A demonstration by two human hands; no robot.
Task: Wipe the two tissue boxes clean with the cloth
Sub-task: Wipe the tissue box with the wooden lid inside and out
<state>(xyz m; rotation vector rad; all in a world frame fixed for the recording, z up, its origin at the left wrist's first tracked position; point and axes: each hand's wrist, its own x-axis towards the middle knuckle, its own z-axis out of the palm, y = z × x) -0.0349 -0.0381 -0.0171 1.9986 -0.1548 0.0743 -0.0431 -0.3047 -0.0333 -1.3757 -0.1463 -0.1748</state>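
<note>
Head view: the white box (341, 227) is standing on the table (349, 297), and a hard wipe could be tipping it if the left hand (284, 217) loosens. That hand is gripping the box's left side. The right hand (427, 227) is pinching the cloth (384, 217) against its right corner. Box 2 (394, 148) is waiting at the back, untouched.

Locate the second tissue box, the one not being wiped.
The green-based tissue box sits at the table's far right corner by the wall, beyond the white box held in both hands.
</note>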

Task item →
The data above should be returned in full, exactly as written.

Task result →
A demonstration by two human hands; no robot.
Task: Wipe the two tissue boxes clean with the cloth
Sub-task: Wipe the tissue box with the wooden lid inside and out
<state>(xyz m; rotation vector rad; all in a world frame fixed for the recording, z up, its origin at the left wrist's first tracked position; point and axes: each hand's wrist, its own x-axis towards the middle knuckle, its own z-axis out of the palm, y = z × x) -0.0349 -0.0381 -0.0171 1.9986 -0.1548 0.0743 -0.0431 -0.3047 -0.0333 -1.3757 -0.1463 -0.1748</state>
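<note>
Head view: the white box (341, 227) is standing on the table (349, 297), and a hard wipe could be tipping it if the left hand (284, 217) loosens. That hand is gripping the box's left side. The right hand (427, 227) is pinching the cloth (384, 217) against its right corner. Box 2 (394, 148) is waiting at the back, untouched.

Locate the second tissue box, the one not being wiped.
The green-based tissue box sits at the table's far right corner by the wall, beyond the white box held in both hands.
</note>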

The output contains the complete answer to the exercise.